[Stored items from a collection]
------------------------
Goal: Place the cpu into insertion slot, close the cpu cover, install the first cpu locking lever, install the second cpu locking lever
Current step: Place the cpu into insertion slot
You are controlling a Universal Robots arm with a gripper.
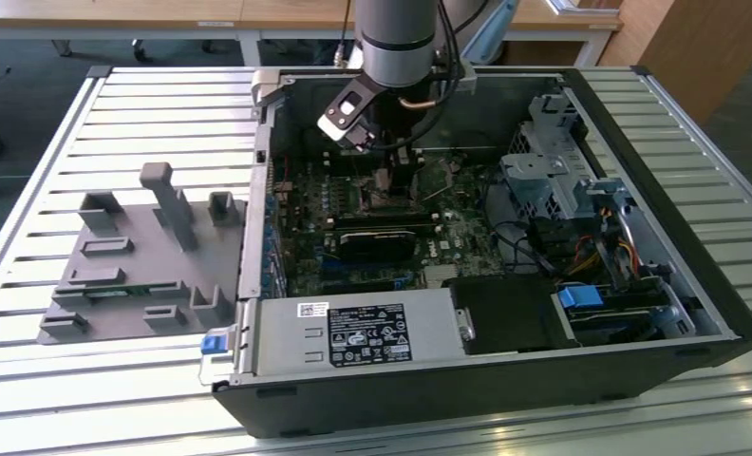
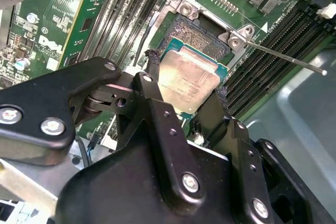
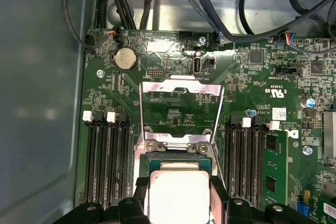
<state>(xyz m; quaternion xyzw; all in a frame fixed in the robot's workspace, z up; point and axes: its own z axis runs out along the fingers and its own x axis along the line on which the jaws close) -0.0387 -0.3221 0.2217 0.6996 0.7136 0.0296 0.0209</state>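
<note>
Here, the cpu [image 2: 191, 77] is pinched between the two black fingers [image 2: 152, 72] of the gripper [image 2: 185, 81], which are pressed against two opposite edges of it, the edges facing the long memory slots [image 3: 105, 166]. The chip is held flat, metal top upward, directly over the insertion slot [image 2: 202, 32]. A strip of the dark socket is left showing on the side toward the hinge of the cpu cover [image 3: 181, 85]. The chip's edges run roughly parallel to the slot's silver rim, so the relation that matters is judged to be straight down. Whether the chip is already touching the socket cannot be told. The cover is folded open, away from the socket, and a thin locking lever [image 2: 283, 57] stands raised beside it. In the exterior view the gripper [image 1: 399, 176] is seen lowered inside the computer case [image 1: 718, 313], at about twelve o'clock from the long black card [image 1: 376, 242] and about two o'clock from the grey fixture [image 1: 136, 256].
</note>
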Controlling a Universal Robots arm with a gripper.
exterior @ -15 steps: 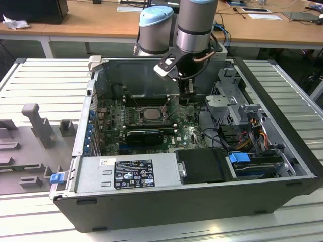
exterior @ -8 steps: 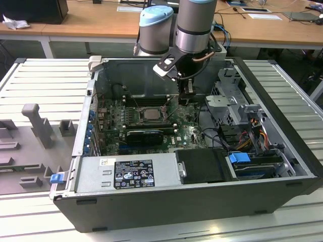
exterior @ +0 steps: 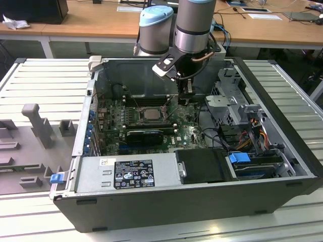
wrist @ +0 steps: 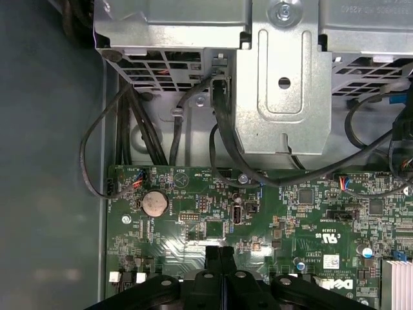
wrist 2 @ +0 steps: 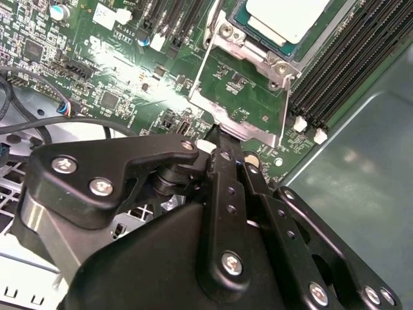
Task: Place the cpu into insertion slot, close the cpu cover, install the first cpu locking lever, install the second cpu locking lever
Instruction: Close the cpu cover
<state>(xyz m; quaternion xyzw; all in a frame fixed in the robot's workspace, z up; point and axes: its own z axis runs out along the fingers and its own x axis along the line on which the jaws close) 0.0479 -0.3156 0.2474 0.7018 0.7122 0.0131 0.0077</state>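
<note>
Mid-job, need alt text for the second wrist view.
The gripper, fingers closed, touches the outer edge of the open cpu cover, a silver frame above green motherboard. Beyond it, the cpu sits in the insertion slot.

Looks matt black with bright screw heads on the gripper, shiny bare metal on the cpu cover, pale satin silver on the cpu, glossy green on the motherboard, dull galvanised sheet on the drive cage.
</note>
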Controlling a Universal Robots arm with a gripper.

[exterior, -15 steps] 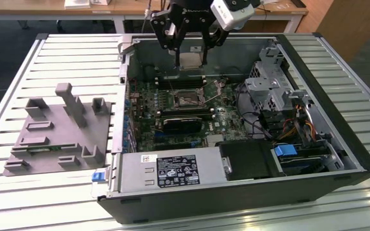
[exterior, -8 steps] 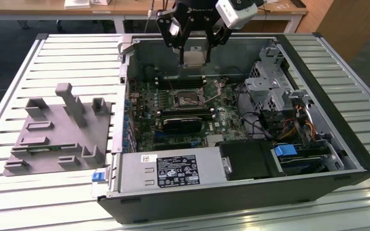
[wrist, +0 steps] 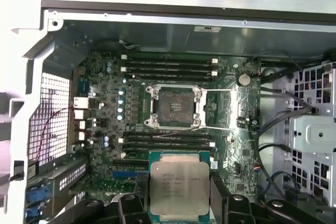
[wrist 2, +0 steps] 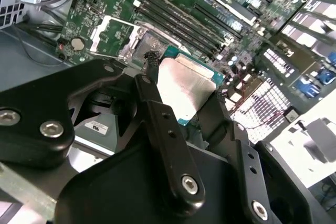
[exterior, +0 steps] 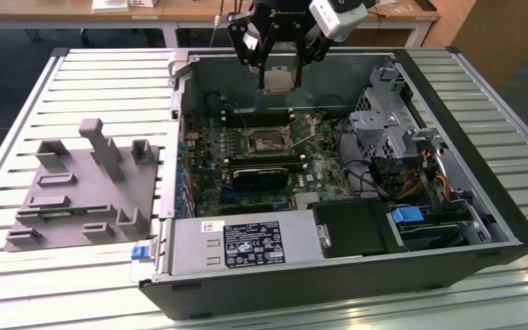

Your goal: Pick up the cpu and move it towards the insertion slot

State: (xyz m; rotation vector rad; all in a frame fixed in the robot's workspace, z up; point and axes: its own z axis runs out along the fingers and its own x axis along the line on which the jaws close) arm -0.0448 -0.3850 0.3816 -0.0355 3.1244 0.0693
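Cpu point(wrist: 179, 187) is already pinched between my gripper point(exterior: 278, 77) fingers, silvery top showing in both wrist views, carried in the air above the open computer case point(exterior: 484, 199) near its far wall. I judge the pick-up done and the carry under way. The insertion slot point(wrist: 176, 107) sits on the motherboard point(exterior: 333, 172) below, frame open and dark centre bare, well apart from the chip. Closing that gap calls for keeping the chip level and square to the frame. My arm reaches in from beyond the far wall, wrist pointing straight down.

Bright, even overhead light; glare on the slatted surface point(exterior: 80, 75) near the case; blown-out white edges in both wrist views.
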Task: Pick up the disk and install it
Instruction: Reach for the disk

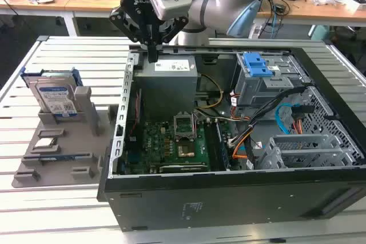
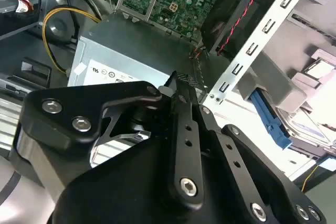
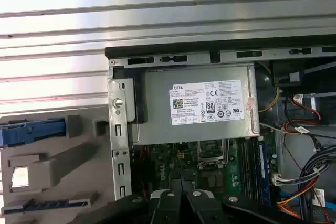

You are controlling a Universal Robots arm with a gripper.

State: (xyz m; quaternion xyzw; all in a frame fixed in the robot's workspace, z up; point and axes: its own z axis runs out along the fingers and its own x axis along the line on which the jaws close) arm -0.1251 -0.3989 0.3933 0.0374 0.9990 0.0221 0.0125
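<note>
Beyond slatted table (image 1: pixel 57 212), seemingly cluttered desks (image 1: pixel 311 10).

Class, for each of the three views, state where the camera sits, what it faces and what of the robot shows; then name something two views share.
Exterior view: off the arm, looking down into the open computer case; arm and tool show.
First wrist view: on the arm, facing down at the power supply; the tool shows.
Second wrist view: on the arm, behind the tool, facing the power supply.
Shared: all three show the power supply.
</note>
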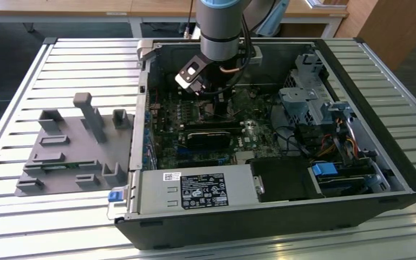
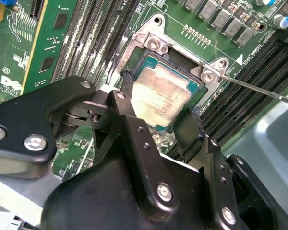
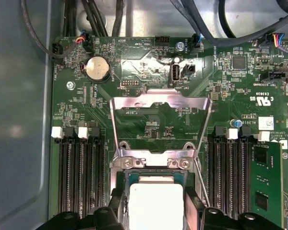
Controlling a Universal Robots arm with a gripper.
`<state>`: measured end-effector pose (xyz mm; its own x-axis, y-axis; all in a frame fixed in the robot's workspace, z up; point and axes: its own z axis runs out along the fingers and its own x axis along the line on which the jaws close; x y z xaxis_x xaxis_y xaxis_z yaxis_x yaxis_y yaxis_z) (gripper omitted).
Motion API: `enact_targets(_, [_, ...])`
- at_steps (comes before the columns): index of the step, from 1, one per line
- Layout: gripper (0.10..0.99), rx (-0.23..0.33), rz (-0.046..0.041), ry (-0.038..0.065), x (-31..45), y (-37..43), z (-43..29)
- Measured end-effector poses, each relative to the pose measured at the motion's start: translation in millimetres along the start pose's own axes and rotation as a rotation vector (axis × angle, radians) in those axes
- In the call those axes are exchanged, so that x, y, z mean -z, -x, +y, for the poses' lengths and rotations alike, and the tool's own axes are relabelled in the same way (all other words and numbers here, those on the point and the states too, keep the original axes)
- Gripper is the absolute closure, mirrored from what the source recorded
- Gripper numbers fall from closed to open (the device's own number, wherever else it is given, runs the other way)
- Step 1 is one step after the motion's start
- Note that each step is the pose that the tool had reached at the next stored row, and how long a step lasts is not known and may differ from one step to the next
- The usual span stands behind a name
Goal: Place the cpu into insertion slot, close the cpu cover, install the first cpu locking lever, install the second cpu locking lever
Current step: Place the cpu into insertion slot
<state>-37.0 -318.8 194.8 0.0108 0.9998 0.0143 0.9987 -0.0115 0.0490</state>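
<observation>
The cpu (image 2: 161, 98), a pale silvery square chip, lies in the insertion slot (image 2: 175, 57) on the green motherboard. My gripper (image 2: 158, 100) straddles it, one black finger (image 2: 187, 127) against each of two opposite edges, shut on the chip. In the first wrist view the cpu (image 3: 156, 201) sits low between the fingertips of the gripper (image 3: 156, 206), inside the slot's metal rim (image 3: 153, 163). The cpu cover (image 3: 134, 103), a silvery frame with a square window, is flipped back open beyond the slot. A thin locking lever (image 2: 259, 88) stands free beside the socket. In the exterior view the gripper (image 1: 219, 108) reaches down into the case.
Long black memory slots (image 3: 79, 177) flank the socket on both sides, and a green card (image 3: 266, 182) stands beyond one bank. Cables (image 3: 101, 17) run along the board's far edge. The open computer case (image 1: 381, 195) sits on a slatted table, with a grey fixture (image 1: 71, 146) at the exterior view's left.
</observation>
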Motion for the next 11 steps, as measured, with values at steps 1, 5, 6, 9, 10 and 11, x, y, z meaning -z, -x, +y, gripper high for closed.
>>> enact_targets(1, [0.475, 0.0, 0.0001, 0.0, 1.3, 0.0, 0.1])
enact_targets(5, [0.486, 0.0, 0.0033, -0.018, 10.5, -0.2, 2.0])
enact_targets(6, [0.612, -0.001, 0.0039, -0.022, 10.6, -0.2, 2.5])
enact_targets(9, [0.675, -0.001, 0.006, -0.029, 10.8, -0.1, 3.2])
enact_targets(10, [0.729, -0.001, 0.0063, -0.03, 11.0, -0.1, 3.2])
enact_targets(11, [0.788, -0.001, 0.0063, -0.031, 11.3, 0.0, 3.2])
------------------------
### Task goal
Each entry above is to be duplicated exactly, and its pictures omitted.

### Result for this task
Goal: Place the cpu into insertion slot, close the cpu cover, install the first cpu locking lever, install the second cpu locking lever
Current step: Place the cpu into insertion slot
You are controlling a Universal Robots arm with a gripper.
<state>(xyz m; quaternion xyzw; all in a frame fixed in the robot's workspace, z up; point and axes: its own z axis runs out along the fingers and its own x axis along the line on which the jaws close) -0.0387 -0.3221 0.2217 0.6996 0.7136 0.0296 0.0209</state>
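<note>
Here, the cpu [image 2: 191, 77] is pinched between the two black fingers [image 2: 152, 72] of the gripper [image 2: 185, 81], which are pressed against two opposite edges of it, the edges facing the long memory slots [image 3: 105, 166]. The chip is held flat, metal top upward, directly over the insertion slot [image 2: 202, 32]. A strip of the dark socket is left showing on the side toward the hinge of the cpu cover [image 3: 181, 85]. The chip's edges run roughly parallel to the slot's silver rim, so the relation that matters is judged to be straight down. Whether the chip is already touching the socket cannot be told. The cover is folded open, away from the socket, and a thin locking lever [image 2: 283, 57] stands raised beside it. In the exterior view the gripper [image 1: 399, 176] is seen lowered inside the computer case [image 1: 718, 313], at about twelve o'clock from the long black card [image 1: 376, 242] and about two o'clock from the grey fixture [image 1: 136, 256].
</note>
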Controlling a Universal Robots arm with a gripper.
exterior @ -15 steps: 
exterior @ -8 steps: 
exterior @ +0 steps: 
wrist @ +0 steps: 
wrist 2 @ +0 steps: 
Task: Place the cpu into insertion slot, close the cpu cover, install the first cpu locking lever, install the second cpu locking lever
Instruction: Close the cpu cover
<state>(xyz m; quaternion xyzw; all in a frame fixed in the robot's workspace, z up; point and axes: its own z axis runs out along the fingers and its own x axis along the line on which the jaws close) 0.0479 -0.3156 0.2474 0.7018 0.7122 0.0131 0.0077</state>
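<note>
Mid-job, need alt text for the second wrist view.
The gripper, fingers closed, touches the outer edge of the open cpu cover, a silver frame above green motherboard. Beyond it, the cpu sits in the insertion slot.

Looks matt black with bright screw heads on the gripper, shiny bare metal on the cpu cover, pale satin silver on the cpu, glossy green on the motherboard, dull galvanised sheet on the drive cage.
</note>
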Controlling a Universal Robots arm with a gripper.

[exterior, -15 steps] 
[exterior, -8 steps] 
[wrist, +0 steps] 
[wrist 2, +0 steps] 
[exterior, +0 steps] 

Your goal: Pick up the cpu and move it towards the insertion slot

State: (xyz m; rotation vector rad; all in a frame fixed in the robot's workspace, z up; point and axes: its own z axis runs out along the fingers and its own x axis along the line on which the jaws close) arm -0.0448 -0.3850 0.3816 -0.0355 3.1244 0.0693
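Cpu point(wrist: 179, 187) is already pinched between my gripper point(exterior: 278, 77) fingers, silvery top showing in both wrist views, carried in the air above the open computer case point(exterior: 484, 199) near its far wall. I judge the pick-up done and the carry under way. The insertion slot point(wrist: 176, 107) sits on the motherboard point(exterior: 333, 172) below, frame open and dark centre bare, well apart from the chip. Closing that gap calls for keeping the chip level and square to the frame. My arm reaches in from beyond the far wall, wrist pointing straight down.

Bright, even overhead light; glare on the slatted surface point(exterior: 80, 75) near the case; blown-out white edges in both wrist views.
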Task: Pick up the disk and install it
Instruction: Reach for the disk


You are controlling a Universal Robots arm with a gripper.

State: (xyz m; quaternion xyzw; all in a frame fixed in the robot's workspace, z up; point and axes: its own z axis runs out along the fingers and its own x axis along the line on which the jaws close) arm -0.1251 -0.3989 0.3933 0.0374 0.9990 0.0221 0.0125
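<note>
Beyond slatted table (image 1: pixel 57 212), seemingly cluttered desks (image 1: pixel 311 10).

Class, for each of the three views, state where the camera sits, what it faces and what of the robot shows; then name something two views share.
Exterior view: off the arm, looking down into the open computer case; arm and tool show.
First wrist view: on the arm, facing down at the power supply; the tool shows.
Second wrist view: on the arm, behind the tool, facing the power supply.
Shared: all three show the power supply.
</note>
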Controlling a Universal Robots arm with a gripper.
`<state>`: measured end-effector pose (xyz mm; its own x-axis, y-axis; all in a frame fixed in the robot's workspace, z up; point and axes: its own z axis runs out along the fingers and its own x axis along the line on which the jaws close; x y z xaxis_x xaxis_y xaxis_z yaxis_x yaxis_y yaxis_z) (gripper omitted).
Motion API: `enact_targets(_, [_, ...])`
- at_steps (comes before the columns): index of the step, from 1, one per line
- Layout: gripper (0.10..0.99), rx (-0.23..0.33), rz (-0.046..0.041), ry (-0.038..0.065), x (-31..45), y (-37..43), z (-43..29)
- Measured end-effector poses, each relative to the pose measured at the motion's start: translation in millimetres along the start pose's own axes and rotation as a rotation vector (axis × angle, radians) in those axes
- In the call those axes are exchanged, so that x, y, z mean -z, -x, +y, for the poses' lengths and rotations alike, and the tool's own axes are relabelled in the same way (all other words and numbers here, those on the point and the states too, keep the original axes)
- Gripper is the absolute closure, mirrored from what the source recorded
- Gripper numbers fall from closed to open (the device's own number, wherever else it is given, runs the other way)
- Step 1 is one step after the motion's start
- Note that each step is the pose that the tool had reached at the next stored row, and how long a step lasts is not known and may differ from one step to the next
- The usual span stands behind a name
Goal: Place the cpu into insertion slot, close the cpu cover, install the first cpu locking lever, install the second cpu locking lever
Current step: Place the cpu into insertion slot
<state>-37.0 -318.8 194.8 0.0108 0.9998 0.0143 0.9987 -0.0115 0.0490</state>
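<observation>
The cpu (image 2: 161, 98), a pale silvery square chip, lies in the insertion slot (image 2: 175, 57) on the green motherboard. My gripper (image 2: 158, 100) straddles it, one black finger (image 2: 187, 127) against each of two opposite edges, shut on the chip. In the first wrist view the cpu (image 3: 156, 201) sits low between the fingertips of the gripper (image 3: 156, 206), inside the slot's metal rim (image 3: 153, 163). The cpu cover (image 3: 134, 103), a silvery frame with a square window, is flipped back open beyond the slot. A thin locking lever (image 2: 259, 88) stands free beside the socket. In the exterior view the gripper (image 1: 219, 108) reaches down into the case.
Long black memory slots (image 3: 79, 177) flank the socket on both sides, and a green card (image 3: 266, 182) stands beyond one bank. Cables (image 3: 101, 17) run along the board's far edge. The open computer case (image 1: 381, 195) sits on a slatted table, with a grey fixture (image 1: 71, 146) at the exterior view's left.
</observation>
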Motion for the next 11 steps, as measured, with values at steps 1, 5, 6, 9, 10 and 11, x, y, z meaning -z, -x, +y, gripper high for closed.
>>> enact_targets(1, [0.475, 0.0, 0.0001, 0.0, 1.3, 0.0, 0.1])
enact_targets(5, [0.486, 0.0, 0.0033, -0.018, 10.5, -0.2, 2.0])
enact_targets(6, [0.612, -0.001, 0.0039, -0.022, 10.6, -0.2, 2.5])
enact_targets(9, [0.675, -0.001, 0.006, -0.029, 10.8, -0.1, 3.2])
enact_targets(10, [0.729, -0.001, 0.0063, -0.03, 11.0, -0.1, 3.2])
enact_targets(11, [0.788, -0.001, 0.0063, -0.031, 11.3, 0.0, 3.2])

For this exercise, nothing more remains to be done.